Dalam tuntutannya, KBMM mendesak Kejati Kaltim segera memeriksa kredit macet di Bankaltimtara yang diduga menyeret oknum pimpinan DPRD Kaltim.

Selain itu, mereka juga meminta pemanggilan direktur utama serta jajaran petinggi PT HBL untuk dimintai klarifikasi terkait kredit tersebut.

Mahasiswa menegaskan bahwa transparansi menjadi kunci dalam penanganan kasus ini.

Jika tidak ada yang disembunyikan, menurut mereka, maka proses hukum harus dibuka ke publik secara jelas dan akuntabel.

PT Hasamin Bahar Lines sendiri merupakan perusahaan yang bergerak di bidang jasa angkutan laut menggunakan kapal tugboat dan tongkang.

Perusahaan ini berdiri sejak 2011 dan beroperasi dalam sektor logistik maritim yang cukup strategis di Kalimantan.

Respons Kejati Kaltim

Menanggapi aksi tersebut, Kepala Seksi Penerangan Hukum Kejati Kaltim, Toni Yuswanto, turun langsung menemui massa aksi.

Ia menyatakan bahwa hingga saat ini pihaknya belum menerima laporan resmi terkait dugaan kredit macet tersebut.

“Kita belum terima laporannya. Nanti kalau sudah ada laporan masuk, tentu akan kita tindak lanjuti,” kata Toni.

Ia menambahkan, Kejati Kaltim membuka ruang bagi masyarakat, termasuk mahasiswa, untuk melaporkan dugaan tindak pidana dengan melampirkan bukti yang cukup.

Jika laporan diterima dan ditemukan alat bukti awal, pihaknya memastikan akan memanggil pihak-pihak terkait untuk diperiksa.

“Kami akan dalami dan cari alat bukti. Kalau memang terbukti, pasti akan kita panggil semua pihak yang berkaitan. Semua ini masih berproses,” pungkasnya.
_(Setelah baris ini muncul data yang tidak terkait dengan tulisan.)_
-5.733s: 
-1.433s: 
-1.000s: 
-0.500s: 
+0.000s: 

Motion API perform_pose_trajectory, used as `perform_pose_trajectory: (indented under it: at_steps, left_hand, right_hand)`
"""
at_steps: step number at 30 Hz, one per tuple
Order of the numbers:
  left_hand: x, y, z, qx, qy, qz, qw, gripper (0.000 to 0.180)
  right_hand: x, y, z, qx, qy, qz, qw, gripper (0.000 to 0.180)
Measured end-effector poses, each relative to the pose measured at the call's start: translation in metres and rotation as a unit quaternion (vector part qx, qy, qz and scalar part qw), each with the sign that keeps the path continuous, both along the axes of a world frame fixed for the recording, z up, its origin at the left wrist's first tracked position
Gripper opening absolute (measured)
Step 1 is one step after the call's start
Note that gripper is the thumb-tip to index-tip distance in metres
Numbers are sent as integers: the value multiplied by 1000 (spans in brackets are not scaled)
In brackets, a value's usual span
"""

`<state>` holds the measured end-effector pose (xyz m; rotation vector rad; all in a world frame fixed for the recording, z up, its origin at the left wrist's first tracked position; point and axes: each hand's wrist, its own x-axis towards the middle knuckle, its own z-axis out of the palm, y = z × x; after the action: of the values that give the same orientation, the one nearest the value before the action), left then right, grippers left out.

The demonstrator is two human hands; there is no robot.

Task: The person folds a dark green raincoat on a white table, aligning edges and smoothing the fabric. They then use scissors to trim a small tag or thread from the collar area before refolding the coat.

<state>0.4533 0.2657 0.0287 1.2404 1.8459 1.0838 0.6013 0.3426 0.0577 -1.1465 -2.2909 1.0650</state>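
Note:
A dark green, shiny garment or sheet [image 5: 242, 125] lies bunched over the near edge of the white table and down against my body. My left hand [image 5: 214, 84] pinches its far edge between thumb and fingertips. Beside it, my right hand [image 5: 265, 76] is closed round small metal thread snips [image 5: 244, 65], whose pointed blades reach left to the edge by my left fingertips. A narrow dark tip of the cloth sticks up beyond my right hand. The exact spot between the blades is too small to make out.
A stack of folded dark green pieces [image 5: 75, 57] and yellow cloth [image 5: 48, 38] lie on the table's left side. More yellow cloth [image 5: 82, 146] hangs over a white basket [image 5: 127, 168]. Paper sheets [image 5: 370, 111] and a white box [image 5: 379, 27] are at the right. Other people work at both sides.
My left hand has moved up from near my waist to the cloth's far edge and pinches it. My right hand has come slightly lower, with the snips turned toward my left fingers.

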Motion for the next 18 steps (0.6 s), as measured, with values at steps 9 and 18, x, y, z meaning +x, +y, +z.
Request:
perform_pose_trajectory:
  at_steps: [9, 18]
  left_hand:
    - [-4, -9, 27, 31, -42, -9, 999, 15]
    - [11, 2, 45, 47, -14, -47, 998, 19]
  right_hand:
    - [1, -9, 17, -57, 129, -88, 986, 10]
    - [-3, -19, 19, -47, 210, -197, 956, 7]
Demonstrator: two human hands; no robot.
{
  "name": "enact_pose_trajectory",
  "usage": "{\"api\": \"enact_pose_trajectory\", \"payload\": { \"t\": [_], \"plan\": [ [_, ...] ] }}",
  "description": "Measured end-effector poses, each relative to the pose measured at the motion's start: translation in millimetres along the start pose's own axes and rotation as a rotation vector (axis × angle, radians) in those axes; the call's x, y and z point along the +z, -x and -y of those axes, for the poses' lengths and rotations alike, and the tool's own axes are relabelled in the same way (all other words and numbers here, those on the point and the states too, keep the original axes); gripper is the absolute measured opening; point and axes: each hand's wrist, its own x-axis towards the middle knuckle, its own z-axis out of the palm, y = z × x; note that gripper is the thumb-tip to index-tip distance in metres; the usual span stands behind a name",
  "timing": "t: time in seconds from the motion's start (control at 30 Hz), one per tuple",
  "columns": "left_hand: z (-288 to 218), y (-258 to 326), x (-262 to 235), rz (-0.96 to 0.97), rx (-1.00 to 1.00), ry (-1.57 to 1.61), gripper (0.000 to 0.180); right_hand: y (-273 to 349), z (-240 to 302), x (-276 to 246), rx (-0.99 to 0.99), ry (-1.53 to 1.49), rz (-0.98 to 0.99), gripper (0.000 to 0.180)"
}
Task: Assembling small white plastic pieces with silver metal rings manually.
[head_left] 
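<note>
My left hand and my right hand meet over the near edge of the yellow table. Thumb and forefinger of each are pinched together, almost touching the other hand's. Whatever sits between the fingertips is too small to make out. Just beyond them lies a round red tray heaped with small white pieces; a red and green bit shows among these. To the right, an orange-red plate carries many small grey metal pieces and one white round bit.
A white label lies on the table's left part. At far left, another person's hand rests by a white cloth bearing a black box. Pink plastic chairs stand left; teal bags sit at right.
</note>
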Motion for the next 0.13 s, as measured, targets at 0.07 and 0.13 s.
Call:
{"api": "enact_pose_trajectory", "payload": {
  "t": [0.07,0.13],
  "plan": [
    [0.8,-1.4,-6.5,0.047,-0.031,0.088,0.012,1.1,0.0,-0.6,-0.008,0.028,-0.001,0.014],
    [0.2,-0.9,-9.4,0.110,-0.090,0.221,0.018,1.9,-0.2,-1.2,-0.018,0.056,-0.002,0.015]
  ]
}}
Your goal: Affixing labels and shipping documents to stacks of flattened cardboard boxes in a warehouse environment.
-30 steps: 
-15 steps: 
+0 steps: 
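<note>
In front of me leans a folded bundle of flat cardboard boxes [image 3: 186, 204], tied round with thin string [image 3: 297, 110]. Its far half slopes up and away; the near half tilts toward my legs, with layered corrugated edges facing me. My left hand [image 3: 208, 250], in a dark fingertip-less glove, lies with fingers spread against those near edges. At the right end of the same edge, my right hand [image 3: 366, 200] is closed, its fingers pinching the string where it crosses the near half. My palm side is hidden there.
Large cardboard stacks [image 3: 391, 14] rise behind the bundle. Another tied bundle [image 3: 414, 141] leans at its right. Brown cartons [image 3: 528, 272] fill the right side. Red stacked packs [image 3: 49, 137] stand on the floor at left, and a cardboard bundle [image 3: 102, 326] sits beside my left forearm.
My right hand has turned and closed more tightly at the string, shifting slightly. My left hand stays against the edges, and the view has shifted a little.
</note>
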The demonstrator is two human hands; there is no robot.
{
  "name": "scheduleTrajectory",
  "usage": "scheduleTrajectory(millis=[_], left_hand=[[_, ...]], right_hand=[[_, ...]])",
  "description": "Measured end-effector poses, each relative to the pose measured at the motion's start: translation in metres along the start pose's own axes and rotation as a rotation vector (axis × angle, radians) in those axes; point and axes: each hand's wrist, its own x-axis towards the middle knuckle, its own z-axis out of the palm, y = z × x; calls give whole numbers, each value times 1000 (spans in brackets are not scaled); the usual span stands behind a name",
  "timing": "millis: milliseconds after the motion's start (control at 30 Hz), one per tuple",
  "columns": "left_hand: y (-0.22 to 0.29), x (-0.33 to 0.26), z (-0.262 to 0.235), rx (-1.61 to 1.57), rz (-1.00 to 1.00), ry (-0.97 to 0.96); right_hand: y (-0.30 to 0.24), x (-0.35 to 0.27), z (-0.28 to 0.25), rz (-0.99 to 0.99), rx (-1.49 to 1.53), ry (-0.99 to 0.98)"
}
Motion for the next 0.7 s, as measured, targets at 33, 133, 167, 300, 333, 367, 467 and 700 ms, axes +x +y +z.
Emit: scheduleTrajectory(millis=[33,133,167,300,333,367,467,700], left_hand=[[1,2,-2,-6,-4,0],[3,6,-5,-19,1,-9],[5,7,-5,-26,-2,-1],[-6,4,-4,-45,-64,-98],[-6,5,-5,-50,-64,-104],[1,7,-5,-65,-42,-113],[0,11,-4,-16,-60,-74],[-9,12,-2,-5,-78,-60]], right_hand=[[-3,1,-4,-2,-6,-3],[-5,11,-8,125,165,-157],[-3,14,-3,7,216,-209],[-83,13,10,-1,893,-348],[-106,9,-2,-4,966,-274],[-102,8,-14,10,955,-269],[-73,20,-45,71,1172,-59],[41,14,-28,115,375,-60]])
Sebelumnya,  Ketua DPRD Kalimantan Timur (Kaltim), Hasanuddin Mas’ud, sudah menjawab pertanyaan wartawan soal dugaan kredit nunggak disebut senilai Rp235 miliar di Bankaltimtara yang menyeret nama PT Hasamin Bahar Lines (HBL) dan dikaitkan dengan dirinya.

Pria yang akrab disapa Hamas itu membantah tegas keterlibatan, baik secara pribadi maupun dalam kapasitas sebagai pihak yang terafiliasi dengan perusahaan tersebut.

“Saya enggak punya kredit. Saya juga enggak ada di perusahaan itu. Jadi jangan dikait-kaitkan,” ujar Hamas saat ditemui wartawan di kantornya, Karang Paci, Selasa (7/4/2026).

Hamas bahkan berulang kali dengan tegas menyebut dirinya bukan pihak yang tepat untuk memberikan klarifikasi atas isu kredit jumbo tersebut.

Kata dia, yang harus menjawab justru pihak perbankan, dalam hal ini Bankaltimtara sebagai kreditur.

“Yang harus menjawab itu BPD. Ditanya ke mereka saja, benar atau tidak. Masa saya yang harus mengklarifikasi,” katanya.

Ia kemudian menyinggung logika sistem perbankan yang menurutnya tidak mungkin sembarangan dalam menyalurkan kredit, apalagi dalam jumlah besar.

Hamas menyebut ada pengawasan berlapis dari berbagai lembaga negara.

“Di lembaga keuangan itu ada OJK, ada BPK. Masa bisa sih? Secara logika enggak mungkinlah,” tegasnya.

Lebih jauh, Hamas memaparkan kronologi terkait perusahaan yang namanya ikut disebut dalam isu tersebut.

PT Hasamin Bahar Lines (HBL) diketahui berdiri pada 2011, jauh sebelum dirinya menjabat sebagai anggota DPRD Kaltim.

“Perusahaan itu sejak 2011. Saya jadi anggota DPRD itu 2019, sekarang periode kedua. Jadi enggak relevan kalau dikaitkan,” ujarnya.